I agree, I will move this condition to the beginning of the iteration.

[alirezamoshtaghi]

Thank you for the extensive work,
I didn't see much functional issues in the code, but there are couple efficiency issues that I commented on and also the style is a bit hard to understand. for example, runOnBlameMF has grown too big and the added complexity of two flags runFwAnalysis and runBwAnalysis hasn't made it easier to understand.
Nevertheless, I'm ok with this code checked in, so I'm approving it, but not merging it. Waiting for other team members to comment

[niktesic]

Thank you for the extensive work, I didn't see much functional issues in the code, but there are couple efficiency issues that I commented on and also the style is a bit hard to understand. for example, runOnBlameMF has grown too big and the added complexity of two flags runFwAnalysis and runBwAnalysis hasn't made it easier to understand. Nevertheless, I'm ok with this code checked in, so I'm approving it, but not merging it. Waiting for other team members to comment

Thanks for your comments, Ali! I will add a new commit with suggested updates.
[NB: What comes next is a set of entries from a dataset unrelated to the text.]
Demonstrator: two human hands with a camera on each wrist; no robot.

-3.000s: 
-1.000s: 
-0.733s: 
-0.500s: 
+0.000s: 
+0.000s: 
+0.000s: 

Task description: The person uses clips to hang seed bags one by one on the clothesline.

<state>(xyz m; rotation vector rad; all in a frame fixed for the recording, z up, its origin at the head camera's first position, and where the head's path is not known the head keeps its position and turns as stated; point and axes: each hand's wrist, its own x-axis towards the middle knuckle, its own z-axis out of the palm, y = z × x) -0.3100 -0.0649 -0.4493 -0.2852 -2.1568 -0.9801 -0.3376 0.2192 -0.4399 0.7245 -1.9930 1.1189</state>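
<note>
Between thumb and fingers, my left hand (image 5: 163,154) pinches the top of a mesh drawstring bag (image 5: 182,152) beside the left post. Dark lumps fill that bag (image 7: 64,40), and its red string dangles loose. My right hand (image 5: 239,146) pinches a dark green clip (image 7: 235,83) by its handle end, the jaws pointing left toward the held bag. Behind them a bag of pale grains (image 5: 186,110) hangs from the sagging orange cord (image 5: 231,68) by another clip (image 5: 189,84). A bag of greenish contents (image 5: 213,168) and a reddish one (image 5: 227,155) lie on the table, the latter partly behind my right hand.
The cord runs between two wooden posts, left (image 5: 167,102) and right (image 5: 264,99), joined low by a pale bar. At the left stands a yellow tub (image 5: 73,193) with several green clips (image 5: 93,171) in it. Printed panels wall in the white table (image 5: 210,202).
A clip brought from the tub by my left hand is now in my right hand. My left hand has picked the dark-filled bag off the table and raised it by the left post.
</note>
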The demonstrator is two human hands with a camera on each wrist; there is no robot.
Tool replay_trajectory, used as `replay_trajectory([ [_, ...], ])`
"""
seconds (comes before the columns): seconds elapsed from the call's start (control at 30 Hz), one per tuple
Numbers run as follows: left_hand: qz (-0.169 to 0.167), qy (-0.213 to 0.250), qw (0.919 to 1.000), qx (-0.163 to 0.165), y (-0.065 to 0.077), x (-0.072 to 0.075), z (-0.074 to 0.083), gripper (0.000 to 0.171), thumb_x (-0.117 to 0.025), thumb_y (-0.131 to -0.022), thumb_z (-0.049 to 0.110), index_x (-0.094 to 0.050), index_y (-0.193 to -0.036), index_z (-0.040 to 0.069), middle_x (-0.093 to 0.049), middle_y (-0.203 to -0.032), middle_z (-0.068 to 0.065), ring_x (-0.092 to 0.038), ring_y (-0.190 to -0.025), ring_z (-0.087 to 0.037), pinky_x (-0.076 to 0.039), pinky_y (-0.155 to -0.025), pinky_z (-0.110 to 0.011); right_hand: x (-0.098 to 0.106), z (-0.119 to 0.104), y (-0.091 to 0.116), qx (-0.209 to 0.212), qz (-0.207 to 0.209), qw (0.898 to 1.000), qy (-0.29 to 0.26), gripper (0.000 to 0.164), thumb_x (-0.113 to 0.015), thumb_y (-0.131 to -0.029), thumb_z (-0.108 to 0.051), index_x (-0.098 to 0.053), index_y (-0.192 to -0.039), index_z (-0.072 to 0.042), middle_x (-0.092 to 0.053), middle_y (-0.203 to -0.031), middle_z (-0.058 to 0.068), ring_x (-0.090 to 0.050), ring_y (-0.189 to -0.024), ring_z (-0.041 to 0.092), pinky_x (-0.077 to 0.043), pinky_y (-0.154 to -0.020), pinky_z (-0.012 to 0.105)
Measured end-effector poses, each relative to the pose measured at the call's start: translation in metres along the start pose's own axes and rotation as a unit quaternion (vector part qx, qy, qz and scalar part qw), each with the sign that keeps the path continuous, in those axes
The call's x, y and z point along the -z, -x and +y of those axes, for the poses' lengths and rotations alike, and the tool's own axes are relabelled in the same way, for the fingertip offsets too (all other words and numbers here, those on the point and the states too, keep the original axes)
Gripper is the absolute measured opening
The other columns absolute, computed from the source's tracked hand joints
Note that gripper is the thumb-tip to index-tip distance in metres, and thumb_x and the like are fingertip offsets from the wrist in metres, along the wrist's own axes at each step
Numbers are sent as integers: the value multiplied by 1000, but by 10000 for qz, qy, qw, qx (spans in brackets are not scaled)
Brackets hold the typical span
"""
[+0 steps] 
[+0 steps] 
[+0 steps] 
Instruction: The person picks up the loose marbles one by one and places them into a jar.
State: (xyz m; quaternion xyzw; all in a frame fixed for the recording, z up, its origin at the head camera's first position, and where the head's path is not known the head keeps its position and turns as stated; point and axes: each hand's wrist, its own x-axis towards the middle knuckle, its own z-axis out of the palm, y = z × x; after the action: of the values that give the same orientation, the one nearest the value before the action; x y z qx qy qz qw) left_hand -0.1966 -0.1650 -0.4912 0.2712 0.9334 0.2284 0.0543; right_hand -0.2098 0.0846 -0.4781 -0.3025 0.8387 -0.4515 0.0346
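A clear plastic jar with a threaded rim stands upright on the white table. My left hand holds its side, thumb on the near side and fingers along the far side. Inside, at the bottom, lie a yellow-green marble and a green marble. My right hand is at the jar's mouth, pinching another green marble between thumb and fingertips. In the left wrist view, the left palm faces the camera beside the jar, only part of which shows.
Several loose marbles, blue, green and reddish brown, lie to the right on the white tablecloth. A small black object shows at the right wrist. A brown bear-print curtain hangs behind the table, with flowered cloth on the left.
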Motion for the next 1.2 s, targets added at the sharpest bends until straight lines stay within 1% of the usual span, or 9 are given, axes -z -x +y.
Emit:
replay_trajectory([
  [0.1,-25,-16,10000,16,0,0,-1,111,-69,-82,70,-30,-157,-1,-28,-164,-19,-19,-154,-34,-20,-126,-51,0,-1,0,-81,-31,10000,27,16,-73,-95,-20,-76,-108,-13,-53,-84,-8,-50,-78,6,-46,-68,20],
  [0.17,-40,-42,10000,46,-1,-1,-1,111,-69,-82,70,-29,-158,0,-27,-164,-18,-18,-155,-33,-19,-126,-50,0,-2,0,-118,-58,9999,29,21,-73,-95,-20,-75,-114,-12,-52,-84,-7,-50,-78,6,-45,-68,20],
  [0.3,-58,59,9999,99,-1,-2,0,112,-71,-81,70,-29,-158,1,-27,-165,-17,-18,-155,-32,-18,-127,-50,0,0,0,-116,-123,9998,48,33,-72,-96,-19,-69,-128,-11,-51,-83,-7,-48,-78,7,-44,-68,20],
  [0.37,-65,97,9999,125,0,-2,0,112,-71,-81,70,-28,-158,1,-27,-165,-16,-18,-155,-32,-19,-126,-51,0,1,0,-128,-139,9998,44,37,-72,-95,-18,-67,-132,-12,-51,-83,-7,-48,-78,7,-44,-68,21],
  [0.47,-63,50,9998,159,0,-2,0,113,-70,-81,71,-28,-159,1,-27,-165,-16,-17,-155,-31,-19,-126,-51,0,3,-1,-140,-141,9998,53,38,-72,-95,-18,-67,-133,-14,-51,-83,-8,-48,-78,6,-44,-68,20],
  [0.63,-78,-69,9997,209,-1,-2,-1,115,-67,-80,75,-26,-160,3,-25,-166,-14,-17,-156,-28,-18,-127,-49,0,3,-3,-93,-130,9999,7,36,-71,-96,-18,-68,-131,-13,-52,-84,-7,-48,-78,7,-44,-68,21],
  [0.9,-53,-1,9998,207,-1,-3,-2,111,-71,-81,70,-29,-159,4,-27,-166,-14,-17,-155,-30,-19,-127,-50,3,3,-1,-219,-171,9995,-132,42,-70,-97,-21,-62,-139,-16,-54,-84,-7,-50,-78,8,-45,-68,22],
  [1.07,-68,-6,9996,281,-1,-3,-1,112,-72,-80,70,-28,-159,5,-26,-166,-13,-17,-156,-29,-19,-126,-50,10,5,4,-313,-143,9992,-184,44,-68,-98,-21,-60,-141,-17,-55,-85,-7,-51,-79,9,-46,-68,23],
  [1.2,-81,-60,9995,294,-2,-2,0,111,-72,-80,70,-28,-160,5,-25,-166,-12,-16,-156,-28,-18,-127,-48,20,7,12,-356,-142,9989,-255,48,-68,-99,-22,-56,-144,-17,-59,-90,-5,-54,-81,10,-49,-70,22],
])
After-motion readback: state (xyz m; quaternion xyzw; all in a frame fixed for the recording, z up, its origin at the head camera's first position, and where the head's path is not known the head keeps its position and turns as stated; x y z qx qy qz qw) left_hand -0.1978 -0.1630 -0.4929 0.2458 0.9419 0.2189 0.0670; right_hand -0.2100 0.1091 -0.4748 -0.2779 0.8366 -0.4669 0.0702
Feel free to add new suggestions, if you notice some.

[niktesic]

New commits address the reviewers comments and introduce support for parameters on the stack.
This PR is functionally complete in terms of analysis of functions out of the backtrace, where parameters are tainted.
New commits discard previous approval, so a new one is needed.
Thanks!

Content of commits in new changes

0007 Addressing comments 1

• return a reference to the RegMap instead of copying the entire map
• move terminating condition to the beginning of the iteration in TaintDataFlowGraph::findBlameFunction

0008 [TA] Support parameters on the stack

• add helpers to Crash Analyzer TargetInfo for getting BP/SP registers and SP adjustment to BP in the callee frame
• define isStackSlotTainted method to check for Tainted stack slots and populating TaintList to be used in the TaintAnalysis of the callee
• define transformSPtoBPTaints method to transform TaintInfo to use BP as the base instead of SP, to match the callee frame pointer, when the callee is analyzed
• define transformBPtoSPTaints method to transform TaintInfo to use SP as the base instead of BP, to match the caller stack pointer, after callee is analyzed
• use defined methods in runOnBlameMF to properly setup TL_Of_Call to be used during TaintAnalysis of calls out of the backtrace, when parameters are tainted
• add test, where tainted location is set in the function out of the backtrace, forwarded as a parameter and the bad value is forwarded as other parameter (both parameters are forwarded via stack)

[ananthakri]

This is invalid code which results in a compiler warning about incompatible integer to pointer conversion. Is that intentionally ignored to create a test case? Fixing the code by passing address of k ( pass &k to fun()) fixes the code and there is no core-dump.

[niktesic]

Thanks for the comment. Yes, this in intentionally ignored to create a test case. I am using "int" to "int*" conversion to mimic behavior of setting bad pointer value. In real cases the value is usually "nullptr", but I am using different magic values (like 1,2,3...) to make it easier to track the flow of the bad value.

In this particular test, I am testing the case where pointer ptr is passed as a stack parameter, and set to the bad value, which originated from val, which also a parameter forwarded through the stack.